Обсуждение: speeding up big query lookup
This is a question on speeding up some type of queries. I have a very big table that catalogs measurements of some objects over time. Measurements can be of several (~10) types. It keeps the observation date in a field, and indicates the type of measurement in another field. I often need to get the latest measurement of type A for object X. The table is indexed by object_id. The obvoious way to get the latest measurement of type A would be to join the table against SELECT object_id, object_val_type_id, max(observation_date) FROM object_val GROUP BY object_id, object_val_type_id But this can take a long time, and needs to be done very often. Next strategy was to build an auxiliary table that just keeps the last measurement of each type, for each object. I defined triggers to keep this table up to date whenever the object_val table was updated. However I don't trust this as much, and though it helps performance in reads, I'm not sure it's the best option overall. I found that Postgres can use indexes on pairs, so I'm going to play with indexing object_val by (object_id, object_val_type_id), and I'm sure my original JOIN query will be much faster. But I'm sure many people have this type of problem. Is there a smarter way to deal with this? I'd love to be able to choose the row with max value of some of the fields with just one statement, but I think this can't be done?

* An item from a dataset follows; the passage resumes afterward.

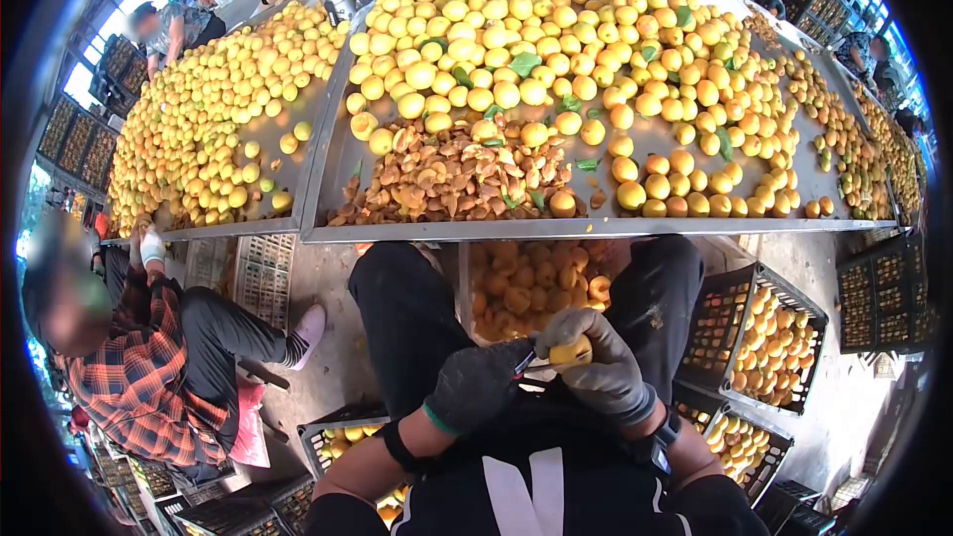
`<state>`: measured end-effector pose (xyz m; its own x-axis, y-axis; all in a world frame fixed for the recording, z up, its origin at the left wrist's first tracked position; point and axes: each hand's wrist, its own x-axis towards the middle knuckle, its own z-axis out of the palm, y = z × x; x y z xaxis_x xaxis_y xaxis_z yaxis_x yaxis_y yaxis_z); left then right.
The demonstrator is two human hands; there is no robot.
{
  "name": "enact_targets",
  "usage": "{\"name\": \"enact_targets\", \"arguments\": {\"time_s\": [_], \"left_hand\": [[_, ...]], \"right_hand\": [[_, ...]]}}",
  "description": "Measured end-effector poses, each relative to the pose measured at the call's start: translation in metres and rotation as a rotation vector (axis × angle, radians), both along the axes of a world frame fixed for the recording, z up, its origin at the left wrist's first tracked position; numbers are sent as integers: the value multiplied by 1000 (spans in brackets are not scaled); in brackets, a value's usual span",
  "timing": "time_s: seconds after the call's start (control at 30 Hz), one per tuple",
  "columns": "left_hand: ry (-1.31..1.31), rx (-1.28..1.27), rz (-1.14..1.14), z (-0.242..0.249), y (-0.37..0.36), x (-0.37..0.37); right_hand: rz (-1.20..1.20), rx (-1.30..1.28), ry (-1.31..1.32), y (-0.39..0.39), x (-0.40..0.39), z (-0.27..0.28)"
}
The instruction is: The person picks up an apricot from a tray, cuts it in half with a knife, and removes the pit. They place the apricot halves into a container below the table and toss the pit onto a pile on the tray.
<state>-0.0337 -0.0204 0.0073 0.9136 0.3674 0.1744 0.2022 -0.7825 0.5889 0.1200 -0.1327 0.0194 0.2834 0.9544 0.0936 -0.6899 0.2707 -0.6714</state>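
The fruit (pixel 570 351) is pinched by the fingers of the right hand (pixel 606 369), short of the near edge of the bench (pixel 556 230); it lies immediately right of the small tool (pixel 523 363), around which the left hand (pixel 471 383) is closed; the fruit's long axis cannot be determined

We wear a black top (pixel 606 496) with two broad white bands (pixel 506 496) down its middle and thin white lines near its edges. Beside the top are our dark sleeves (pixel 347 516), ending short of the wrists. Forward of the top, our left hand (pixel 475 382) is in a blackish glove with a green edge (pixel 435 415), above a black wristband (pixel 399 445); our right hand (pixel 601 362) has a grey glove and a black wrist strap (pixel 667 429). Beyond the top are black trousers (pixel 402 303), with pale smudges on the right leg.
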Motion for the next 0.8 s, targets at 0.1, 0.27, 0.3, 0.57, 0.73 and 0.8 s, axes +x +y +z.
{"name": "enact_targets", "arguments": {"time_s": [0.1, 0.27, 0.3, 0.57, 0.73, 0.8], "left_hand": [[2, -11, 3, -7, 2, 1], [-5, -57, 33, -6, 4, 4], [55, -70, 53, -4, 5, 5], [46, -80, 68, 0, -5, 3], [106, -141, 107, -17, 5, 3], [61, -118, 123, -17, 6, 7]], "right_hand": [[17, -31, -3, 0, 0, -4], [-128, -86, -249, 6, -3, -3], [-177, -118, -473, 7, -1, -3], [18, -33, 51, 9, -7, -13], [-65, -158, -35, 13, -9, -7], [-135, -299, -367, 15, -4, -12]]}}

Thanks Jaime *********************************************************************** Bear Stearns is not responsible for any recommendation, solicitation, offer or agreement or any information about any transaction, customer account or account activity contained in this communication. Bear Stearns does not provide tax, legal or accounting advice. You should consult your own tax, legal and accounting advisors before engaging in any transaction. In order for Bear Stearns to comply with Internal Revenue Service Circular 230 (if applicable), you are notified that any discussion of U.S. federal tax issues contained or referred to herein is not intended or written to be used, and cannot be used, for the purpose of: (A) avoiding penalties that may be imposed under the Internal Revenue Code; nor (B) promoting, marketing or recommending to another party any transaction or matter addressed herein. ***********************************************************************
On fös, 2006-08-25 at 18:34 -0400, Silvela, Jaime (Exchange) wrote:
> This is a question on speeding up some type of queries.
>
> I have a very big table that catalogs measurements of some objects over
> time. Measurements can be of several (~10) types. It keeps the
> observation date in a field, and indicates the type of measurement in
> another field.
>
> I often need to get the latest measurement of type A for object X.

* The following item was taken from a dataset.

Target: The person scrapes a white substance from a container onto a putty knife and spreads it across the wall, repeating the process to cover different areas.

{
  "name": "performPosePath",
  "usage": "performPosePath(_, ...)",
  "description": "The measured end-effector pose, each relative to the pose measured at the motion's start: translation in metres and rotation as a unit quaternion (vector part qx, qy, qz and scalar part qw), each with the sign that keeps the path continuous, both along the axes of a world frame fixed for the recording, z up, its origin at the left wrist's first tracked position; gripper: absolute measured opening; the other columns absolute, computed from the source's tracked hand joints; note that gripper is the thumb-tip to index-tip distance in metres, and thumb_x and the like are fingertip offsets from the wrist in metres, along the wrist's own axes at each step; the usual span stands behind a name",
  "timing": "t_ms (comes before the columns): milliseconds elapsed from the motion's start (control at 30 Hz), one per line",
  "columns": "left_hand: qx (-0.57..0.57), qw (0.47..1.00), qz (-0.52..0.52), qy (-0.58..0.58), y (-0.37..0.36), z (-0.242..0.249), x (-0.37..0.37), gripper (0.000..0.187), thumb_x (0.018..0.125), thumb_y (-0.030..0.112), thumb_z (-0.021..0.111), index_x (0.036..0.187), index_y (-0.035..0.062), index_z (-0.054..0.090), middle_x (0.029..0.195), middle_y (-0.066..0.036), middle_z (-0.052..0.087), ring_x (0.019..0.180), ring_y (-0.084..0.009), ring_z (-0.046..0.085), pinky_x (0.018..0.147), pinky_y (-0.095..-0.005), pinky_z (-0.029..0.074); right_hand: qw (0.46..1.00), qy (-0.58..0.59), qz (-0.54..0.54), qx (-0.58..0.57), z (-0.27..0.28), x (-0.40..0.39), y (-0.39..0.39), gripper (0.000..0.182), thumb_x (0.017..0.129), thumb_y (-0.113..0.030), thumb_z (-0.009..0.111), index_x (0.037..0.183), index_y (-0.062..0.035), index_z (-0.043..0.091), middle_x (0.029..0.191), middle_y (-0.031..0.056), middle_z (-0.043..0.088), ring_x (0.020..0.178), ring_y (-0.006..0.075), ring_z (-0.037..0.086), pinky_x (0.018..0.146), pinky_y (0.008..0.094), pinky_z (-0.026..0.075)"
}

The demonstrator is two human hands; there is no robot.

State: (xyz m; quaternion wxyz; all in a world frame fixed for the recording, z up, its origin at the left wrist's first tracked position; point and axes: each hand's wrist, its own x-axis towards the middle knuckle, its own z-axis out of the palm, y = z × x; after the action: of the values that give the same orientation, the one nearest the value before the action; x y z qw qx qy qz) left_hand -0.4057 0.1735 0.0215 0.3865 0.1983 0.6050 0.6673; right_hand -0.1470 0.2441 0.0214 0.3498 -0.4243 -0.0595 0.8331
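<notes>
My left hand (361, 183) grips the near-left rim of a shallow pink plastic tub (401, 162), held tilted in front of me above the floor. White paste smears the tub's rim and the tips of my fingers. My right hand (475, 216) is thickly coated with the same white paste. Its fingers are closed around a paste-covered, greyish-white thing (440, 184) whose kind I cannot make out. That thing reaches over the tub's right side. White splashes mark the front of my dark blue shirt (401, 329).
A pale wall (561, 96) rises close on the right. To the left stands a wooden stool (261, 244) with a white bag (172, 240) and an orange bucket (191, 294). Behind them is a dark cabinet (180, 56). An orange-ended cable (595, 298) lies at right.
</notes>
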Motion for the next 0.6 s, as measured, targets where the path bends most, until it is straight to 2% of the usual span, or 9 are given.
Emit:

> The table is indexed by object_id.
one popular way is to create a composite index:
CREATE INDEX object_val_id_type_date
       ON object_val(object_id,
                     object_val_type_id,
                     observation_date);
then you could
SELECT * FROM object_val
         WHERE object_id=?
               AND object_val_type_id=?
         ORDER BY observation_date DESC
         LIMIT 1;
Hope this helps
gnari
			
		"Silvela, Jaime \(Exchange\)" <JSilvela@Bear.com> writes:
> I have a very big table that catalogs measurements of some objects over
> time. Measurements can be of several (~10) types. It keeps the
> observation date in a field, and indicates the type of measurement in
> another field.
> I often need to get the latest measurement of type A for object X.
This is a pretty common requirement, and since plain SQL doesn't handle
it very well, different DBMSes have invented different extensions to
help.  For instance you can use LIMIT:
  SELECT * from object_val WHERE object_id = X and object_val_type_id = Y
    ORDER BY object_id DESC, object_val_type_id DESC, observation_date DESC
    LIMIT 1;
This will work very very fast if there is an index on (object_id,
object_val_type_id, observation_date) for it to use.  The only problem
with it is that there's no obvious way to extend it to fetch latest
measurements for several objects in one query.

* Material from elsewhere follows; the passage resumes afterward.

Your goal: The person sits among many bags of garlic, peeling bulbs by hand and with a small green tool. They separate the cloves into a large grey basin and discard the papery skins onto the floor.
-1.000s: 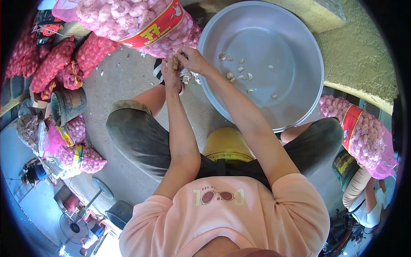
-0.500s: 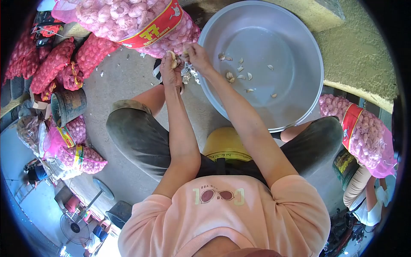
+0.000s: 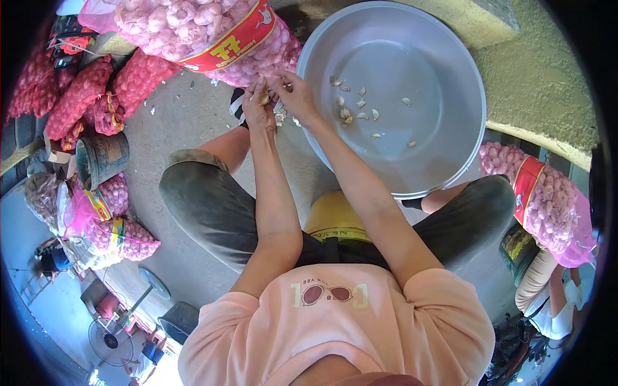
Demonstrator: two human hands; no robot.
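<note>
My left hand (image 3: pixel 259 108) is closed around garlic (image 3: pixel 265 100), mostly hidden by the fingers, in front of the large mesh sack. My right hand (image 3: pixel 297 98) meets it from the right, thumb and fingers pinched together at the garlic; what lies between those fingertips is too small to make out. Just right of my hands stands a wide grey basin (image 3: pixel 460 77), with several loose garlic cloves (image 3: pixel 362 115) scattered on its bottom. Garlic skins (image 3: pixel 280 116) lie on the floor below my hands.
A big pink mesh sack of garlic (image 3: pixel 187 32) stands at the upper left, with red sacks (image 3: pixel 77 96) beyond. A yellow bucket (image 3: pixel 338 215) sits between my legs. Another garlic sack (image 3: pixel 547 199) and a person (image 3: pixel 560 309) are at right; a fan (image 3: pixel 111 341) stands lower left.
My hands have come closer together over the garlic, and my left fingers have closed further around it. Another clove lies in the left part of the basin, and some pieces there have shifted.
</note>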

Another way, which AFAIK is Postgres-only, is to use DISTINCT ON:
  SELECT DISTINCT ON (object_id, object_val_type_id) * from object_val
    ORDER BY object_id DESC, object_val_type_id DESC, observation_date DESC
This can give you all the latest measurements at once, or any subset
you need (just add a WHERE clause).  It's not amazingly fast but it
generally beats the bog-standard-SQL alternatives, which as you
mentioned require joining against subselects.
            regards, tom lane
			
		Silvela, Jaime (Exchange) wrote:
> The obvoious way to get the latest measurement of type A would be to
> join the table against
>
> SELECT object_id, object_val_type_id, max(observation_date)
> FROM object_val
> GROUP BY object_id, object_val_type_id
I'm not sure this is actually the result you want; doesn't this give you
all the unique (object_id, object_val_type_id)'s combined with the max
observation_date in the table (as in, not necessarily related to the
records listed)?
I'd think you want this:
  SELECT object_id, object_val_type_id, observation_date
  FROM object_val
  GROUP BY object_id, object_val_type_id, observation_date
  HAVING observation_date = max(observation_date)
Which'd return a single record with the highest observation_date. Though
not strictly necessary, I can imagine you'd want observation_date to be
unique, or you could get grouped observations with the same date.
Although ordering and limiting is probably faster.
I don't think the planner is intelligent enough to know that this would
only return the record with the highest observation_date - it may be
smart enough to reject ("drop from the result set") found records after
finding ones with a higher observation_date (which'd be "interesting"
when using cursors) or something along those lines. Hmm... Now I'm all
curious; an EXPLAIN'd be interesting...
Sorry for the mostly useless post :P
Regards,
--
Alban Hertroys
alban@magproductions.nl
magproductions b.v.
T: ++31(0)534346874
F: ++31(0)534346876
M:
I: www.magproductions.nl
A: Postbus 416
    7500 AK Enschede
// Integrate Your World //
			
		No, you can make this work just fine if you JOIN right.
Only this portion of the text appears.